DESCRIPTION OF THE TASK:
Write out the lines starting at the one that holds "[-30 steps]" and ending with the final line of the data, exactly and with no others.

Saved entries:
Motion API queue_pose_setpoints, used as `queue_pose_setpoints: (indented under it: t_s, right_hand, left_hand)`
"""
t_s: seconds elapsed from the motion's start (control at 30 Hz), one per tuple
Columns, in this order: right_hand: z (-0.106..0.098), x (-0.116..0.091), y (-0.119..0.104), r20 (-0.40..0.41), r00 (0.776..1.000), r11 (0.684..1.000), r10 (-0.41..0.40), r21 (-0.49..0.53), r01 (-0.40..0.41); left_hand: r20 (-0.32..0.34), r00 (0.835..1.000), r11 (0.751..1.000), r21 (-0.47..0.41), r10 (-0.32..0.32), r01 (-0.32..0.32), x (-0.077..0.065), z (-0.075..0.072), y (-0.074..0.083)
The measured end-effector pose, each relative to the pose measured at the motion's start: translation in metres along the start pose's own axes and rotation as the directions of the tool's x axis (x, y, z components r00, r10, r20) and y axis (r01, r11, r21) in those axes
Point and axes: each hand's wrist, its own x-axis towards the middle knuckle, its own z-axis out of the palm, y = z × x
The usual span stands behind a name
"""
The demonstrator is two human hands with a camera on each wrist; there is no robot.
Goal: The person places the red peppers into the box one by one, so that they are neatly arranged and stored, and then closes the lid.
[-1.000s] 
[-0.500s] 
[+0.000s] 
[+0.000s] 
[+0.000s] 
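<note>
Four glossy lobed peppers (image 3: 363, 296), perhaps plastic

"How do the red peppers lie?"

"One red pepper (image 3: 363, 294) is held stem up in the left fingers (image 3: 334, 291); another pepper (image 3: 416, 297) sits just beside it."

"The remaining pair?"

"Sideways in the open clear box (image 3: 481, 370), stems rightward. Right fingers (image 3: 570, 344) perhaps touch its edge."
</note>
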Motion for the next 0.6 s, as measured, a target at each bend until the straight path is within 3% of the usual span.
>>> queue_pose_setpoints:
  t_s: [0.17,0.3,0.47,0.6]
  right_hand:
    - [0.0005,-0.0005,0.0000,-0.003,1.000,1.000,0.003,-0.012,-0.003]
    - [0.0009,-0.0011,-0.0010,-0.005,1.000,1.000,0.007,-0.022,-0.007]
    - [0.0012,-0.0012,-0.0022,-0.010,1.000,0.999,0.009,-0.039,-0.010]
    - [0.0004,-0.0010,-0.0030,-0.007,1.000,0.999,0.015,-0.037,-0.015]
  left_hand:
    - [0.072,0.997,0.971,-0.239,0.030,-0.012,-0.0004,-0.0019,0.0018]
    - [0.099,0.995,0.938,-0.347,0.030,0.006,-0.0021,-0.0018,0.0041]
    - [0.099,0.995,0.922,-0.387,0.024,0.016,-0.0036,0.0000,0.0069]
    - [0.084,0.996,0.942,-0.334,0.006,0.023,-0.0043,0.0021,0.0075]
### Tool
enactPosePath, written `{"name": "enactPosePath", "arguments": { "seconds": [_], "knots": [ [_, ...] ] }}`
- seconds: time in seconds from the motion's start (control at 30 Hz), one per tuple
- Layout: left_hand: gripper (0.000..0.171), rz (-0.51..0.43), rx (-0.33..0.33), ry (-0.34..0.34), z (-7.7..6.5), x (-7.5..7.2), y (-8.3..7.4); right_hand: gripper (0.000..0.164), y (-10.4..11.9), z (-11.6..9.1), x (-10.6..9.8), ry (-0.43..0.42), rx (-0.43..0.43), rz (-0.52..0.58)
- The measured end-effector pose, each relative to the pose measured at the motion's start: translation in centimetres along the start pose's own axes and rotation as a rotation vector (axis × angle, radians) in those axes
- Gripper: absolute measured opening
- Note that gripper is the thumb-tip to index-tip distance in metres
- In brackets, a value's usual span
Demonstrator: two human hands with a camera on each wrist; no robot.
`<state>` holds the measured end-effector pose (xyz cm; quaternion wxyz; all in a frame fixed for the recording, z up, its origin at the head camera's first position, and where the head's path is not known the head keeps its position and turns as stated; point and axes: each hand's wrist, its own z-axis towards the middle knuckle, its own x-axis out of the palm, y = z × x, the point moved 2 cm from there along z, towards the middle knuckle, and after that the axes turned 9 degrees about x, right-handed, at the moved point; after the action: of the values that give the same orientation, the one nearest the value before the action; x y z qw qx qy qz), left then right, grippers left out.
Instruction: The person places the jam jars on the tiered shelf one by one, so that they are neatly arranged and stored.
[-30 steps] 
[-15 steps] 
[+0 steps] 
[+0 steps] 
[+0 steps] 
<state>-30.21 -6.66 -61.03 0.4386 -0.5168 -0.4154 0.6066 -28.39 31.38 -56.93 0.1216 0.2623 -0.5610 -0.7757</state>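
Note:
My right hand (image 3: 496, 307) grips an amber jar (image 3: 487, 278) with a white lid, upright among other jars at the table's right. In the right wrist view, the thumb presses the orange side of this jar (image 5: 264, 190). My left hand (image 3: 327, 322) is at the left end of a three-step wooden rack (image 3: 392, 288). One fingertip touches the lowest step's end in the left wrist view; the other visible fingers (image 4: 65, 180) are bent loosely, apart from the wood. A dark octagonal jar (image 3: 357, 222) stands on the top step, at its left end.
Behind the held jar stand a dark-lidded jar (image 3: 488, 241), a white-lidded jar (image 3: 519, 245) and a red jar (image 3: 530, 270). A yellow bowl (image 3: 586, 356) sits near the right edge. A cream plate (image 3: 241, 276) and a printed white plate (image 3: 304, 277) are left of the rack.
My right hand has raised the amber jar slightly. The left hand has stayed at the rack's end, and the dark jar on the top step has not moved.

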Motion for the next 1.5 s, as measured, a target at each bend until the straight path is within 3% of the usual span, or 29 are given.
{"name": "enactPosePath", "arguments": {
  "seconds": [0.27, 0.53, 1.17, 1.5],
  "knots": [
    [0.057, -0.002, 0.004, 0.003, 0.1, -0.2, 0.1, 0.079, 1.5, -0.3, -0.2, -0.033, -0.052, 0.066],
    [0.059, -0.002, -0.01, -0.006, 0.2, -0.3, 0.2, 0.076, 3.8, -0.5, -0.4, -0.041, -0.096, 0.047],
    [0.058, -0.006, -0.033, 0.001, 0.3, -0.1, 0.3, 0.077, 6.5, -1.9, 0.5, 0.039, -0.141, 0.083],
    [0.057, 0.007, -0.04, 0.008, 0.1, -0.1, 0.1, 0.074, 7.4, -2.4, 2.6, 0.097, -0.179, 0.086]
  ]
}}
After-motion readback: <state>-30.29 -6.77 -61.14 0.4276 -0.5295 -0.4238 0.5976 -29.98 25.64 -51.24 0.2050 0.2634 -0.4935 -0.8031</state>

TASK ANSWER:
[-30 steps] 
[-15 steps] 
[+0 steps] 
[+0 steps] 
[+0 steps] 
<state>-30.21 -6.66 -61.03 0.4386 -0.5168 -0.4154 0.6066 -28.39 31.38 -56.93 0.1216 0.2623 -0.5610 -0.7757</state>
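Note:
My right hand (image 3: 496, 307) grips an amber jar (image 3: 487, 278) with a white lid, upright among other jars at the table's right. In the right wrist view, the thumb presses the orange side of this jar (image 5: 264, 190). My left hand (image 3: 327, 322) is at the left end of a three-step wooden rack (image 3: 392, 288). One fingertip touches the lowest step's end in the left wrist view; the other visible fingers (image 4: 65, 180) are bent loosely, apart from the wood. A dark octagonal jar (image 3: 357, 222) stands on the top step, at its left end.
Behind the held jar stand a dark-lidded jar (image 3: 488, 241), a white-lidded jar (image 3: 519, 245) and a red jar (image 3: 530, 270). A yellow bowl (image 3: 586, 356) sits near the right edge. A cream plate (image 3: 241, 276) and a printed white plate (image 3: 304, 277) are left of the rack.
My right hand has raised the amber jar slightly. The left hand has stayed at the rack's end, and the dark jar on the top step has not moved.
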
Motion for the next 1.5 s, as measured, a target at each bend until the straight path is within 3% of the usual span, or 29 are given.
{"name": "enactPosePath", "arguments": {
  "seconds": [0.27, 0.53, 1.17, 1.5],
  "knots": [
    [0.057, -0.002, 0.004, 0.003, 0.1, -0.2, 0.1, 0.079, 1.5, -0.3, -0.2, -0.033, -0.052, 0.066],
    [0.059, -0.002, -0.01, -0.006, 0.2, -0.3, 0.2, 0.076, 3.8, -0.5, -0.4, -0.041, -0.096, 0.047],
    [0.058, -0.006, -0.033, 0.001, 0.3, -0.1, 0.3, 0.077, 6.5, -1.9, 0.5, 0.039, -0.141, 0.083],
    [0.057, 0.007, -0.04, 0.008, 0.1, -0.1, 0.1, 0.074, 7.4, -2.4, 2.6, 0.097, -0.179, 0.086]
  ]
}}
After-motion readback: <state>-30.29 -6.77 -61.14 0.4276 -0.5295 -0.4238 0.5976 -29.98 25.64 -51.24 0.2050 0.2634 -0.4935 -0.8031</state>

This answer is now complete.